■ **ACTIVITY**: Would you transcribe the whole listing exactly and drop its images?

- - - - - - -

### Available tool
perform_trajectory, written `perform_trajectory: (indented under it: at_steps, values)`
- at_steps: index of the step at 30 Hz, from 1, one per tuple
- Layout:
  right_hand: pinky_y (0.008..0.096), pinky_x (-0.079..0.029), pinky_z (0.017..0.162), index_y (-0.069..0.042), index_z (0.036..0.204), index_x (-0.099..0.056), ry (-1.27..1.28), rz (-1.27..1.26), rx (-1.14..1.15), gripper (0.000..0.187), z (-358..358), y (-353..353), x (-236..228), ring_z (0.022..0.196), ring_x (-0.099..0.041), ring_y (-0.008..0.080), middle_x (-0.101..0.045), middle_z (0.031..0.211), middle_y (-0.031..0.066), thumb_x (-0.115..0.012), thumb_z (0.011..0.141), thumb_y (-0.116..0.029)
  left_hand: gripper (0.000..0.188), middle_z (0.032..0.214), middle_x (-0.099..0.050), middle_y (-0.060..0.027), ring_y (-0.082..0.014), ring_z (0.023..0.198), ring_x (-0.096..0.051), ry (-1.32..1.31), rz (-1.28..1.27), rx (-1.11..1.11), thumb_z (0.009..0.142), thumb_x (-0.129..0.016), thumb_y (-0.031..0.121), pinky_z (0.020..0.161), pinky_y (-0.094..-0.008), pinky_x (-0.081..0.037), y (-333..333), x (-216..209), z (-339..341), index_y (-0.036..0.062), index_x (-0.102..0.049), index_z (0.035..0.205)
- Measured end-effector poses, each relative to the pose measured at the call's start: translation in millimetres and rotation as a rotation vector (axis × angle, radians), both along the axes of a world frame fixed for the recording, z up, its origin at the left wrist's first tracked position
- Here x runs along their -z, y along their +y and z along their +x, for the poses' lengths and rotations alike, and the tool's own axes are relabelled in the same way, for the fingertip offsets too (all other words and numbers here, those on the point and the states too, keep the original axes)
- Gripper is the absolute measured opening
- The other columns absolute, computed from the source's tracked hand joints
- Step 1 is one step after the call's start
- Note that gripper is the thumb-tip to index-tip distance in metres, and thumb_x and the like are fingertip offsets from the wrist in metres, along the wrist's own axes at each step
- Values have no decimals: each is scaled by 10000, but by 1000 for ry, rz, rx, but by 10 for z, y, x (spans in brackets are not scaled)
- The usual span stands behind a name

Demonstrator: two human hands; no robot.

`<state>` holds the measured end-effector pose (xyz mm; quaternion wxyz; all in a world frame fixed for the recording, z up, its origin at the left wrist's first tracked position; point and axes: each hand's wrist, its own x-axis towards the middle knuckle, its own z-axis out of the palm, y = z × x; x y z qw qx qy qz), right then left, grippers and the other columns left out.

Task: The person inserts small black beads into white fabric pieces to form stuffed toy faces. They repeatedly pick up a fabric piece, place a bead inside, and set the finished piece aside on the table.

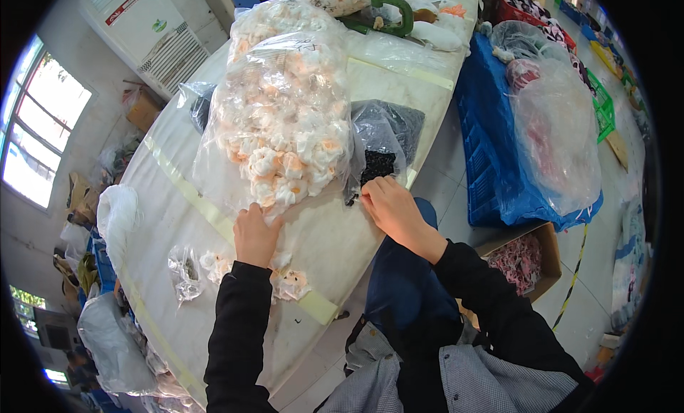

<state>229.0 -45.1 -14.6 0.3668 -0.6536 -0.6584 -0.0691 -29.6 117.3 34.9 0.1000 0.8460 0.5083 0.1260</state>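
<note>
A large clear plastic bag lies on the table, full of fluffy white-and-peach pieces that crowd toward its near opening. My left hand is at that opening, fingers curled in against the nearest fluffy piece; its fingertips are partly hidden. To the right lies a smaller clear bag holding small shiny black bits, a few of them loose at its mouth. Bent over this mouth, my right hand has its fingers closed together. What they hold, if anything, is too small to make out.
Near my left forearm lie a small clear bag and loose fluffy pieces. A green clamp stands at the table's far end. Right of the table are a blue crate under plastic and a cardboard box of pink scraps.
</note>
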Motion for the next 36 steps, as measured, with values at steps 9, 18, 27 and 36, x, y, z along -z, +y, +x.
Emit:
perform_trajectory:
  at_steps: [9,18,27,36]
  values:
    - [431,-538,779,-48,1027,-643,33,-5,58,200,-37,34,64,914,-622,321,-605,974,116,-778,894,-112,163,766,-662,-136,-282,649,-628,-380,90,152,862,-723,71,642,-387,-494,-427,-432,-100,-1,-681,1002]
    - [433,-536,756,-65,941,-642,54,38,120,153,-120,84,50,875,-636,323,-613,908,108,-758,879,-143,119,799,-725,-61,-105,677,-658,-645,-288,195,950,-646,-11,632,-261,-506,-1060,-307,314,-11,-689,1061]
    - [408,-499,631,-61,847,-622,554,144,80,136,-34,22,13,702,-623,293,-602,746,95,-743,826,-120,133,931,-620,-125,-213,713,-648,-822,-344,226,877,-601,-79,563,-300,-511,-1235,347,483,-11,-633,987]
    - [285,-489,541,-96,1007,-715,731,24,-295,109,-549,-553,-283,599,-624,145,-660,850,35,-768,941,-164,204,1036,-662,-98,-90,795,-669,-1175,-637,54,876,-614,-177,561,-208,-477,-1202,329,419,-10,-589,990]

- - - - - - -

■ **SOLUTION FOR THIS TASK**:
### Available tool
perform_trajectory, written `perform_trajectory: (indented under it: at_steps, values)`
- at_steps: index of the step at 30 Hz, from 1, one per tuple
- Layout:
  right_hand: pinky_y (0.008..0.096), pinky_x (-0.079..0.029), pinky_z (0.017..0.162), index_y (-0.069..0.042), index_z (0.036..0.204), index_x (-0.099..0.056), ry (-1.27..1.28), rz (-1.27..1.26), rx (-1.14..1.15), gripper (0.000..0.187), z (-358..358), y (-353..353), x (-236..228), ring_z (0.022..0.196), ring_x (-0.099..0.041), ring_y (-0.008..0.080), middle_x (-0.101..0.045), middle_z (0.031..0.211), middle_y (-0.031..0.066), thumb_x (-0.115..0.012), thumb_z (0.011..0.141), thumb_y (-0.116..0.029)
  left_hand: gripper (0.000..0.188), middle_z (0.032..0.214), middle_x (-0.099..0.050), middle_y (-0.060..0.027), ring_y (-0.082..0.014), ring_z (0.023..0.198), ring_x (-0.096..0.051), ry (-1.32..1.31), rz (-1.28..1.27), rx (-1.11..1.11), thumb_z (0.009..0.142), thumb_x (-0.129..0.016), thumb_y (-0.031..0.121), pinky_z (0.020..0.161), pinky_y (-0.094..-0.008), pinky_x (-0.081..0.037), y (-333..333), x (-216..209), z (-339..341), index_y (-0.036..0.062), index_x (-0.102..0.049), index_z (0.035..0.205)
- Measured end-effector poses, each relative to the pose measured at the call's start: translation in millimetres and rotation as a rotation vector (axis × angle, radians), both along the axes of a world frame fixed for the recording, z up, its origin at the left wrist's first tracked position
- Here x runs along their -z, y along their +y and z along their +x, for the poses' lengths and rotations alike, and the tool's own axes are relabelled in the same way, for the fingertip offsets too (all other words and numbers here, those on the point and the states too, keep the original axes)
- Gripper is the absolute measured opening
- The other columns absolute, computed from the source's tracked hand joints
- Step 1 is one step after the call's start
- Note that gripper is the thumb-tip to index-tip distance in metres, and thumb_x and the like are fingertip offsets from the wrist in metres, along the wrist's own axes at each step
- Values have no decimals: each is scaled by 10000, but by 1000 for ry, rz, rx, but by 10 for z, y, x (spans in brackets are not scaled)
- The usual span stands behind a name

Demonstrator: two human hands; no robot.

`<state>` holds the measured end-effector pose (xyz mm; quaternion wxyz; all in a world frame fixed for the recording, z up, its origin at the left wrist's first tracked position; point and axes: each hand's wrist, its own x-axis towards the middle knuckle, its own z-axis out of the palm, y = z × x; x y z qw qx qy qz), right then left, grippers and the other columns left out.

Task: The person inserts small black beads into white fabric pieces to form stuffed toy faces. They repeatedly pick up a fabric piece, place a bead inside, and set the finished piece aside on the table.


<state>229.0 -45.1 -14.6 0.3668 -0.6536 -0.6584 -0.0691 -29.6 117.3 34.9 0.1000 0.8460 0.5083 0.1260</state>
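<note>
A large clear plastic bag lies on the table, full of fluffy white-and-peach pieces that crowd toward its near opening. My left hand is at that opening, fingers curled in against the nearest fluffy piece; its fingertips are partly hidden. To the right lies a smaller clear bag holding small shiny black bits, a few of them loose at its mouth. Bent over this mouth, my right hand has its fingers closed together. What they hold, if anything, is too small to make out.
Near my left forearm lie a small clear bag and loose fluffy pieces. A green clamp stands at the table's far end. Right of the table are a blue crate under plastic and a cardboard box of pink scraps.
</note>
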Motion for the next 36 steps, as measured, with values at steps 9, 18, 27 and 36, x, y, z along -z, +y, +x.
Emit:
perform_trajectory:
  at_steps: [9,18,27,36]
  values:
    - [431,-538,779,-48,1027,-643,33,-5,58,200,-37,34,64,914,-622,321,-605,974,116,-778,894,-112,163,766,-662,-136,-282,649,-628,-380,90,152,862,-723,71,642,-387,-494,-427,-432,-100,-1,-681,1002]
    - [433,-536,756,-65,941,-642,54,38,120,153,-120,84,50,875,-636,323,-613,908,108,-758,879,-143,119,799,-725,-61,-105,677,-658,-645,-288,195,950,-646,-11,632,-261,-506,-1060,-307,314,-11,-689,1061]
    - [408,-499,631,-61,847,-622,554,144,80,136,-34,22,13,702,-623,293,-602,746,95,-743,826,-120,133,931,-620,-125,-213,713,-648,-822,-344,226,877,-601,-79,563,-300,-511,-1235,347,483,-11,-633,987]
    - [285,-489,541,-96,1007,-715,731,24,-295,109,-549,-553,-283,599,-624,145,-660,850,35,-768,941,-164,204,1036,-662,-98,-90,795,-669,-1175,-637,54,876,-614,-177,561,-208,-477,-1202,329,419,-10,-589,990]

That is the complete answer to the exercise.